▶ _WHAT IS BEING ASKED_: For each line below, check whether "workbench" is present. Report how many lines have it, nothing else.

[Records from a collection]
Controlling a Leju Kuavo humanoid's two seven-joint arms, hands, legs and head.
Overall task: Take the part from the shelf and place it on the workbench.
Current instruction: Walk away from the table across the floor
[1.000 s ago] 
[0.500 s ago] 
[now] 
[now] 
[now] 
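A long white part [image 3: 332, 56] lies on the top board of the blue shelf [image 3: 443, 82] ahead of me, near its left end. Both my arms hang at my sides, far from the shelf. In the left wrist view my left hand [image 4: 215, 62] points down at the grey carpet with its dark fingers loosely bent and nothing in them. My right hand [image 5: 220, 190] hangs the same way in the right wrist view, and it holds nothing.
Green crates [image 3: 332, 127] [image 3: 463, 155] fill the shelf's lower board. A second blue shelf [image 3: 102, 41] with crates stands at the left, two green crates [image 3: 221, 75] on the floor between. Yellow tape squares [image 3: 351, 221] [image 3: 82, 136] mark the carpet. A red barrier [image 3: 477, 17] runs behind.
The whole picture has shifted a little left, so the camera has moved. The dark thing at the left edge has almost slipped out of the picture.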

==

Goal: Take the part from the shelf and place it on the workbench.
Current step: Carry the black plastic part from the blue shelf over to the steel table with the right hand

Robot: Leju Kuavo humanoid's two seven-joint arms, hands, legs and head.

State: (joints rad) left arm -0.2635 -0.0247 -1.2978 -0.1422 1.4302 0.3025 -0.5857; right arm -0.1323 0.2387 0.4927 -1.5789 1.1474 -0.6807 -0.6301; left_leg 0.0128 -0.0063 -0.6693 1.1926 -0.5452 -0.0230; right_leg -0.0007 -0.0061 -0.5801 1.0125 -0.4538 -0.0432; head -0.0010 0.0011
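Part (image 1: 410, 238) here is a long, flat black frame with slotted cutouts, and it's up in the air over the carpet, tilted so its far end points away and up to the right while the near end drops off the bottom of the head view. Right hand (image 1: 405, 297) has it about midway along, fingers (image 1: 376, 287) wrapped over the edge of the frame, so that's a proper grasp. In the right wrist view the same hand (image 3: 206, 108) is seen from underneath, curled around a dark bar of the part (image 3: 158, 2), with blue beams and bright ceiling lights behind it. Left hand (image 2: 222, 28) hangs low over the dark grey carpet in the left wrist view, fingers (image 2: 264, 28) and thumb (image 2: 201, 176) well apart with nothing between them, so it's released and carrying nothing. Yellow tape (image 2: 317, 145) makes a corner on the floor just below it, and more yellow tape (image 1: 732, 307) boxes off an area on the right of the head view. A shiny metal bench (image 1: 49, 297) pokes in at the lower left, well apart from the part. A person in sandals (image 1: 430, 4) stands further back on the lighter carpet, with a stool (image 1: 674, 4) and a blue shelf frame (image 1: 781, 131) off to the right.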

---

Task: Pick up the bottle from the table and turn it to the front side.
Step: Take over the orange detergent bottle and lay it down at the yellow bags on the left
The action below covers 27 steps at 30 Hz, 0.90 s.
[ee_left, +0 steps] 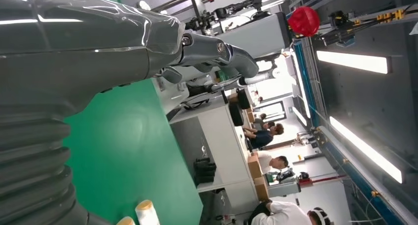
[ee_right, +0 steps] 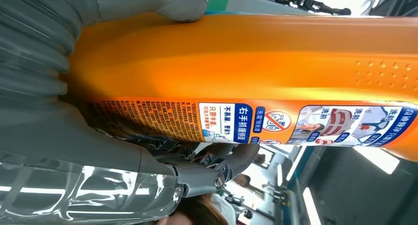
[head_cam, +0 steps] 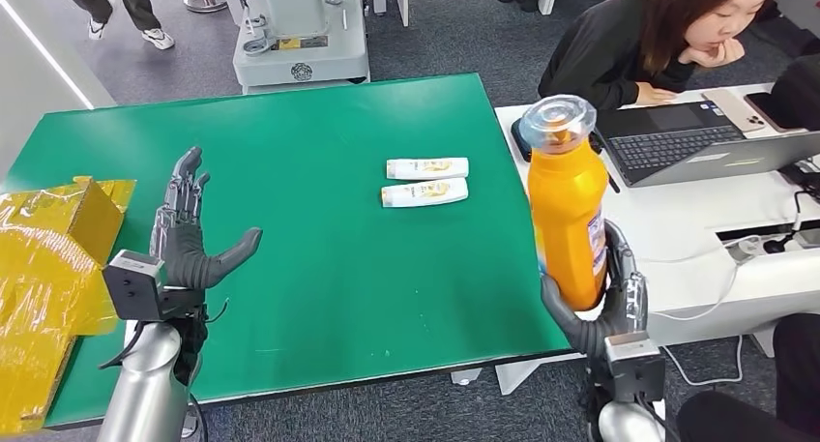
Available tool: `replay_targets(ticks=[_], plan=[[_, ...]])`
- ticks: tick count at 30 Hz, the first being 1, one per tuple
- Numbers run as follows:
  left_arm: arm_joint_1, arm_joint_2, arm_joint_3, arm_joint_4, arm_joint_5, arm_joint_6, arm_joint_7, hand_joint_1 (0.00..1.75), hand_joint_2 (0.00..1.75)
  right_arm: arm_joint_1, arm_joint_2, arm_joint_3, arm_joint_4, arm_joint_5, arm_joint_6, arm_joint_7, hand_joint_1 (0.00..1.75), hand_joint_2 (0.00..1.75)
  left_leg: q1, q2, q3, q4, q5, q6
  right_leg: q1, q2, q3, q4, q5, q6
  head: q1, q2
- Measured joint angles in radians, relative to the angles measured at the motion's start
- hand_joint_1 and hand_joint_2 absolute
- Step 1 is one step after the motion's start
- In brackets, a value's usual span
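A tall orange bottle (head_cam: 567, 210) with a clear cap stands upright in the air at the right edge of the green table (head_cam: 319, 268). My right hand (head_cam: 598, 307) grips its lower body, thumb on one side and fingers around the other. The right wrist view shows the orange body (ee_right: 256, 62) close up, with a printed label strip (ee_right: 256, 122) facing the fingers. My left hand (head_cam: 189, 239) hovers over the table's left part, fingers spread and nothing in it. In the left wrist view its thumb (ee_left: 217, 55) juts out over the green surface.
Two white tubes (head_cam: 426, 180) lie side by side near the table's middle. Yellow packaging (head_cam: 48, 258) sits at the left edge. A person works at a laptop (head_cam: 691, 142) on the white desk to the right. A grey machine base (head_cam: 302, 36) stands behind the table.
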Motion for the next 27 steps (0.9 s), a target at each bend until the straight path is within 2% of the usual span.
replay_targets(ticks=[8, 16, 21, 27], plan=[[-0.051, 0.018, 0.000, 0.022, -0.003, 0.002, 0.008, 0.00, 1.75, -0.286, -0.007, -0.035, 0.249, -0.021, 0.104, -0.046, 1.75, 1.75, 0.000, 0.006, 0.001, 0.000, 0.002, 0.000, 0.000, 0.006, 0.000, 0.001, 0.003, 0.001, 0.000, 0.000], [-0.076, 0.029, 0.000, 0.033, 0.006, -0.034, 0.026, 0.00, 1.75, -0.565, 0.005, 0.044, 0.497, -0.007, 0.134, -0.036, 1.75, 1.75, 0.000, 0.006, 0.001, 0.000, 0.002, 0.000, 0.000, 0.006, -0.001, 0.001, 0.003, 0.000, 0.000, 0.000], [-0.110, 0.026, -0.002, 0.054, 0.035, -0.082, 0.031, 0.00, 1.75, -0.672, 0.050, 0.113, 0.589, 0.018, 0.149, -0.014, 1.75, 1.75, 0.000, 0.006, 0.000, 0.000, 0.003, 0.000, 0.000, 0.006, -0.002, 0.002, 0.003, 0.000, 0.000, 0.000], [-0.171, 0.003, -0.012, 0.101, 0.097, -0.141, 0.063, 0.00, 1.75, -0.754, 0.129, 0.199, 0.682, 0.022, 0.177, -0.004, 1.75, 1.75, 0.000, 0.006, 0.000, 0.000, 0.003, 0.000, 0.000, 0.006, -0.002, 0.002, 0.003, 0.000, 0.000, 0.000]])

▶ _SOLVED PROBLEM_: 2